Write out every line below again exactly as it stands, skipping each image.

Source data ▸
============

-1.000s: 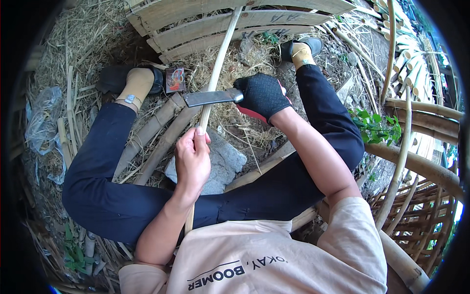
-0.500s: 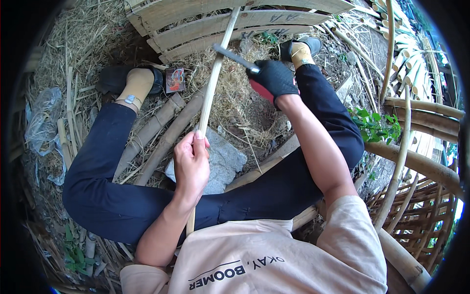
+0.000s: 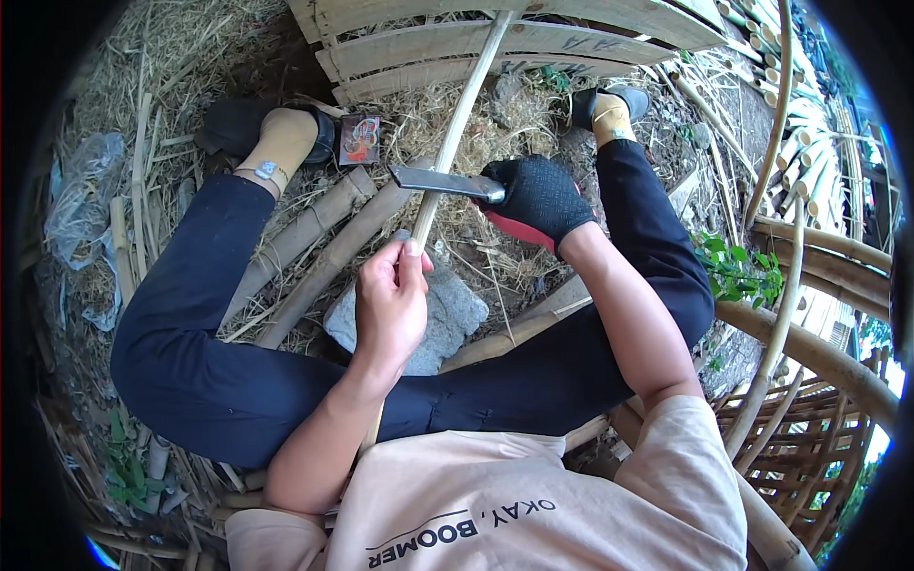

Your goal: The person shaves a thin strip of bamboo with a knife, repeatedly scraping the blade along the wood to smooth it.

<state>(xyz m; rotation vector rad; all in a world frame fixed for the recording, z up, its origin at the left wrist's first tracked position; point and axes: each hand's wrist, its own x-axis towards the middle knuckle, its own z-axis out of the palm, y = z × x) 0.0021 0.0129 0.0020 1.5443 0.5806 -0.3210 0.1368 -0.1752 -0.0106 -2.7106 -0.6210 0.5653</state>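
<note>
My bare left hand is closed around a long pale bamboo strip, thumb on top. The strip runs from beside my waist, up between my legs, to the wooden slats at the far side. In my right hand, which wears a black and red glove, is a knife with a wide, flat, dark metal blade. Its blade lies across the strip, a short way beyond my left hand, pointing left. The knife's handle is mostly hidden inside the glove.
A grey stone block lies under my left hand. Bamboo poles rest on straw-covered ground. A wooden slat crate stands ahead, a small printed packet near my left foot. Plastic bags lie left; bamboo railing stands right.
The knife and my right hand have come nearer to my left hand along the strip, and the blade's flat now shows more. My view has shifted slightly, moving the scene rightward.
</note>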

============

Exercise answer ▸
-1.000s: 
-0.500s: 
+0.000s: 

Your goal: The person shaves a thin strip of bamboo with a knife, repeatedly scraping the blade along the wood to smooth it.

<state>(xyz m; rotation vector rad; all in a world frame fixed for the recording, z up, its origin at the left wrist's first tracked position; point and axes: each hand's wrist, its own x-axis towards the middle knuckle, its own z-axis out of the palm, y = z × x) 0.0021 0.0129 0.0020 1.5443 0.5806 -0.3210 0.1368 -0.1752 -0.0106 -2.7106 -0.6210 0.5653</state>
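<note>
My bare left hand is closed around a long pale bamboo strip, thumb on top. The strip runs from beside my waist, up between my legs, to the wooden slats at the far side. In my right hand, which wears a black and red glove, is a knife with a wide, flat, dark metal blade. Its blade lies across the strip, a short way beyond my left hand, pointing left. The knife's handle is mostly hidden inside the glove.
A grey stone block lies under my left hand. Bamboo poles rest on straw-covered ground. A wooden slat crate stands ahead, a small printed packet near my left foot. Plastic bags lie left; bamboo railing stands right.
The knife and my right hand have come nearer to my left hand along the strip, and the blade's flat now shows more. My view has shifted slightly, moving the scene rightward.
</note>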

There is nothing more to the answer.